When you can create a fantasy school?

Two days before school starts, Lola and I sit down at the breakfast table to make a list of the kids that will be in her class this year. Because she attends a multi-age classroom, there are always some kids who return from year to year, and others who are brand new.
Somehow, this morphed into Lola creating a list of kids who would make the best classroom possible. She adds friends from our neighborhood, babysitters “if they were my age,” and our dog, CB. There’s a pretty good ratio of boys to girls and a total of 23 kids in all. From this, we move on to designing the curriculum.
Lola decides that Science studies will consist of learning about guts, goo, and critters, Math is when they will count bugs, divide Trader Joe’s meringue cookies among the students and multiply brain strands. Reading will include some chapter books, but mostly Babymouse and Calvin and Hobbes comic books (‘everyone needs to giggle, Mom’).
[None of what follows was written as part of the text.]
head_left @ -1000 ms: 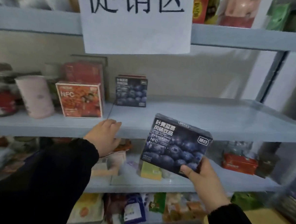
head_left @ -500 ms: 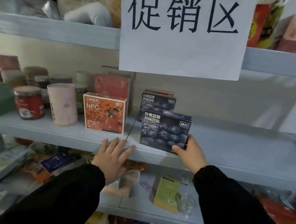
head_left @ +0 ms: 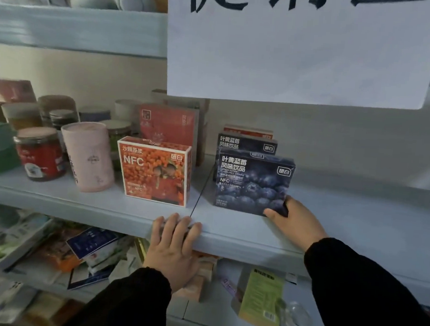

Throughout the year, the kids will write their own spooky and funny plays, create their own foreign language, engage in “Real Art” by doing it as well as studying artists, and have PE every day. PE will include dodgeball, kickball, softball, and running obstacle courses. History will be studied mostly by cooking recipes from important historical periods, and Social Studies, well, duh, “we’ll be social together,” Lola informs me.
She thinks that school shouldn’t start until 10:00 AM, despite the fact that she is up at 6:15 every morning, just to give the kids time to hang out in their pajamas with their parents before going off to school. It can go until 4:00 PM, but the kids get at least an hour for lunch and two half hour breaks for snacks or recess, plus one hour of dedicated recess. Four days a week they can have school at the school, but on Fridays they should go somewhere – a museum or a park or a water park or someone’s back yard or “a science laboratory to watch them do actual science and then I can tell them that that is where I’ll work when I grow up because I’m going to be the best scientist ever and sit in Albert Einstein’s chair.”
Oh, and Lola doesn’t want to charge tuition. This school is free. Sign me up!
7 replies
  1. Anonymous
    Anonymous says:

    How is it that nobody figured it out before her? This is the school of the future, the school which makes me want to go back to school! and this school will solve any attendance problems, no drop out!
    Wonder if she will let me share the science lab with her 🙂 maybe I can be her assistant…
    I love the story and your little scientist!

    -Isabelle

    Reply
  2. Deb Shucka
    Deb Shucka says:

    What a brilliant child you have! I'm not sure whether I'd rather be a teacher or a student at this school, but I'd for sure want to be there somehow. Did I miss the writing part in there somewhere?

    Reply
  3. Anonymous
    Anonymous says:

    Your daughter covered all the bases that make learning fun and engaging for children. I would love to see a school like hers in action.

    Kids intuition about learning and teachers is so keen. My son who is a senior in high school said the other day as he requested a transfer out of a, "too easy" class. "People with low expectations make bad teachers."